Its much worse than that. Consider map. You have and
Now consider mapmap:

	let mapmap F g f x = g ( f x)

This is just two maps in a row. Except you have to write:

	let List.mapmap g f x = g ( f x)
	let Array.mapmap g f x = g ( f x)

So you have to duplicate not just the basic algorithms,
but also every generic algorithm defined compositinally.
The lack of functorial polymorphism propagates.

This is the same as needing 'list_of_int' and 'list_of_float'
in C because there is no polymorphism, only one level up.

Haskell partially solves this problem with type classes.

> The meaning of "fold" is "apply this function repeatedly for each
> element of the data-structure and accumulate the result". I'd like to
> be able to write this in code _once_ for every data-structure that can
> be seen as a sequence (i.e. a set of totaly ordered elements). 

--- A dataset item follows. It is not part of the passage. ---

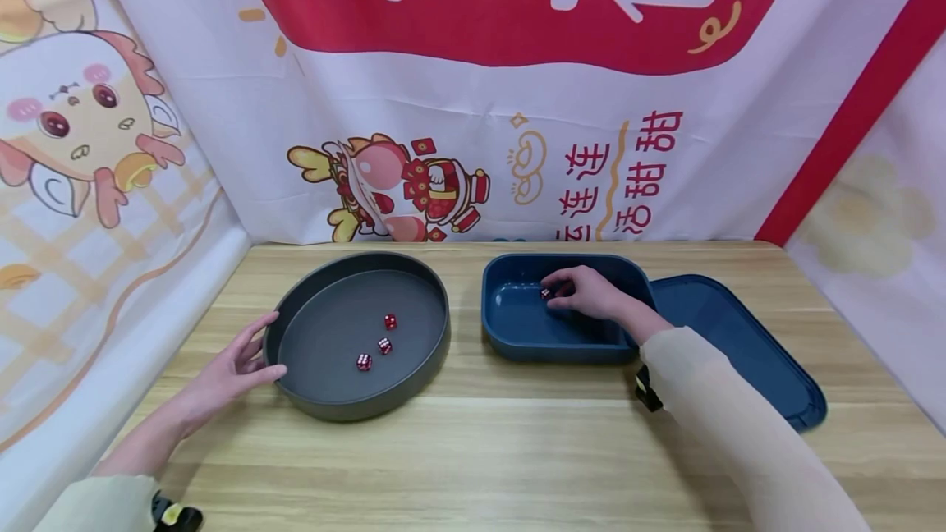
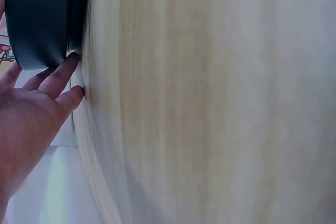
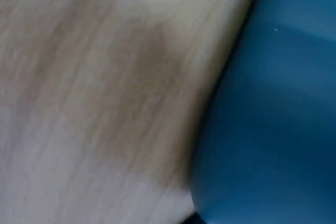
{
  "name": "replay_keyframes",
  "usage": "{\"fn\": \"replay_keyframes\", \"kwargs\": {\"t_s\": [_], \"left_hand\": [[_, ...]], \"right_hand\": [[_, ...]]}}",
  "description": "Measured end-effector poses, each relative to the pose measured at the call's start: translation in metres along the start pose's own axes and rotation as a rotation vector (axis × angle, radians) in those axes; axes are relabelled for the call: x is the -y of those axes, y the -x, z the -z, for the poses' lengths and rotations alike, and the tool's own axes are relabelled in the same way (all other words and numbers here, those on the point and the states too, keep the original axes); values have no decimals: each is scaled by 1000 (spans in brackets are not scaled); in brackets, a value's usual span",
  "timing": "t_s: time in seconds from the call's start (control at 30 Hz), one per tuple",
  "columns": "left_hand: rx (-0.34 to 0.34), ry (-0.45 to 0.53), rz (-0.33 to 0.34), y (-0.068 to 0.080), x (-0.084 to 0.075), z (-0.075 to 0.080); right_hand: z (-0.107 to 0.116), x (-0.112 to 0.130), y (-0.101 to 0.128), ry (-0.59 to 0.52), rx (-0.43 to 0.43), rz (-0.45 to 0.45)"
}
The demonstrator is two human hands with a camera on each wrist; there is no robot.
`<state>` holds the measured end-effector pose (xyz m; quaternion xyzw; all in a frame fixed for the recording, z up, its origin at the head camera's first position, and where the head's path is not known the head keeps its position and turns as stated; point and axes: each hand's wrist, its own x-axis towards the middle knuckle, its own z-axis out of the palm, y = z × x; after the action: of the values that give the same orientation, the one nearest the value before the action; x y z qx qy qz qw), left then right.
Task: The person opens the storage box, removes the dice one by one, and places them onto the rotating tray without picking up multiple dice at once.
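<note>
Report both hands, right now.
Left hand: open, touching the side of the pan.
Right hand: closed, pinching a die.

I seem to be standing somewhere curtained off like a booth, in a home or an office I can't tell, for printed cloth [image 1: 414,97] hangs at the far edge of the wood-grained desk [image 1: 480,466] and along both its sides, white with cartoon figures [image 1: 380,191], red patches [image 1: 495,23] and Chinese lettering [image 1: 650,179].

The head view looks forward and down on the wooden table [image 1: 473,458]; low and sideways, the left wrist view shares its round grey pan [image 1: 318,335], the right wrist view, closer, its blue rectangular box [image 1: 562,353].
</note>
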<state>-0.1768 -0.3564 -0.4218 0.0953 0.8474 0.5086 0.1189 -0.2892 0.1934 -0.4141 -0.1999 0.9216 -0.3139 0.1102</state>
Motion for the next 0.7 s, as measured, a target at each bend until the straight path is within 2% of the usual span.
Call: {"fn": "replay_keyframes", "kwargs": {"t_s": [0.23, 0.47, 0.7], "left_hand": [[1, 0, -3, -1, 0, 0], [-1, -20, 2, -1, 0, 0], [2, 9, -7, 1, 1, 0]], "right_hand": [[-1, 0, -2, 4, 26, 53], [-3, -1, -3, 9, 16, 45], [-3, -1, -4, 6, 10, 31]]}}
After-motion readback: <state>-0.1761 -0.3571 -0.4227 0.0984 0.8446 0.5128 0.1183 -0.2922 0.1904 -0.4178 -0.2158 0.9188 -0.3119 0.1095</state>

A generalised fold doesn't require either a sequence or any
ordering -- it just applies to all the elements of a container
in any order (so it works for a tree too).

The result isn't deterministic unless the accumulation
function 'add' is order independent ie:

	add (add acc x) y = add (add acc y) x

> However, John said that talking about "sequences" means that we are
> actually artificially limiting a more general concept: shape. But I
> don't quite understand this idea fully.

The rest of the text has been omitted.